Starting at the line that has "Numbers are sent" and stopping after the line that has "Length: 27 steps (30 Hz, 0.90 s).", reproduce the listing below exactly; omit everything else.

**DATA BELOW**
###
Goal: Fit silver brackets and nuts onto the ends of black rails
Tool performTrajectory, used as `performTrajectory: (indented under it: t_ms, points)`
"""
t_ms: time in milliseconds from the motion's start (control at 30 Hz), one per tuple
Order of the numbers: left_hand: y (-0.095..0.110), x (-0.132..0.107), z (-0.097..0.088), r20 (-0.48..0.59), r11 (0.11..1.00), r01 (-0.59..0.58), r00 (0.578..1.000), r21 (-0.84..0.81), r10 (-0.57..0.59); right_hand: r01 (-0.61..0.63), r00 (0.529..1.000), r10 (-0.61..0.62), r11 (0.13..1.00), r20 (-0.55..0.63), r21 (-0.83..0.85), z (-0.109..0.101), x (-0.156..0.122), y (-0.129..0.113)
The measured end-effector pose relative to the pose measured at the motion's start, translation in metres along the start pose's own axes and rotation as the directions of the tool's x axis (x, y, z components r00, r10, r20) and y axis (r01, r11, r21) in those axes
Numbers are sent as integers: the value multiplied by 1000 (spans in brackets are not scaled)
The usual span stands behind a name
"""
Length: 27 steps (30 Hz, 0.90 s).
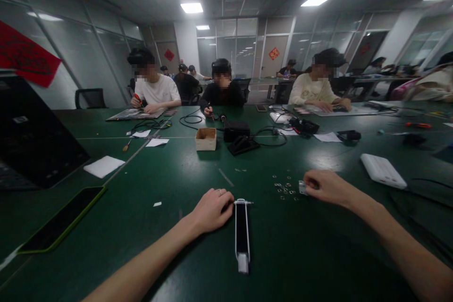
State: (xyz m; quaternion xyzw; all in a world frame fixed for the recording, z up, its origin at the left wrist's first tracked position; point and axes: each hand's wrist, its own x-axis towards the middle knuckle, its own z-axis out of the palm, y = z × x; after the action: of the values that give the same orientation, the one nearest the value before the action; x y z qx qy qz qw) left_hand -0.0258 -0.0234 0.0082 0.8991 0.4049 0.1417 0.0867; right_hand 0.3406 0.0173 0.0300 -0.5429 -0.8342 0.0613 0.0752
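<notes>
My left hand (214, 210) is closed, with thumb and fingers at the left end of the thin cross rod on a long, narrow white frame (237, 231). This frame lies on the green table, with a pale block at its near end; I cannot make out its kind. My right hand (323, 186) is closed on a small silver metal plate (302, 188), which looks to have holes in it. Just left of that plate lie several small metal rings (283, 185), possibly nuts or washers, loose on the table.
A cardboard box (205, 139) and a black device (236, 131) with cables stand ahead. At left are a green-edged phone (63, 219), a white pad (104, 166) and a laptop (31, 137). A white power bank (383, 171) lies at right. Several people sit across the table.
</notes>
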Motion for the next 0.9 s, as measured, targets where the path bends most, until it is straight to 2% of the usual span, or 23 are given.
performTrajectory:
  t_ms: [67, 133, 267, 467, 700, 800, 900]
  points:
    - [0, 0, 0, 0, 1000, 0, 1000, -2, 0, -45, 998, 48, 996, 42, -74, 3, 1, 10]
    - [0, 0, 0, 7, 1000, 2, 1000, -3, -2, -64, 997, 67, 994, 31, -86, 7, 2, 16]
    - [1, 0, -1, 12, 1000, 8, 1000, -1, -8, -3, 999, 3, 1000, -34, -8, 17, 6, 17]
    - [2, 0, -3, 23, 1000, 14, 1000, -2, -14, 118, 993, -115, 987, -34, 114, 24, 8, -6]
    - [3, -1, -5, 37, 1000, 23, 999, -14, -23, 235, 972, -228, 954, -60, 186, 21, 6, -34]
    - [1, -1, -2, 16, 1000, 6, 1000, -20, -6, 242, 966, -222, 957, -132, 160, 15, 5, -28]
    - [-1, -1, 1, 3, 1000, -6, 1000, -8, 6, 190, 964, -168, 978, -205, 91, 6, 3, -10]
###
**ANSWER SPACE**
Numbers are sent as integers: the value multiplied by 1000 (spans in brackets are not scaled)
The usual span stands behind a name
"""
Length: 27 steps (30 Hz, 0.90 s).

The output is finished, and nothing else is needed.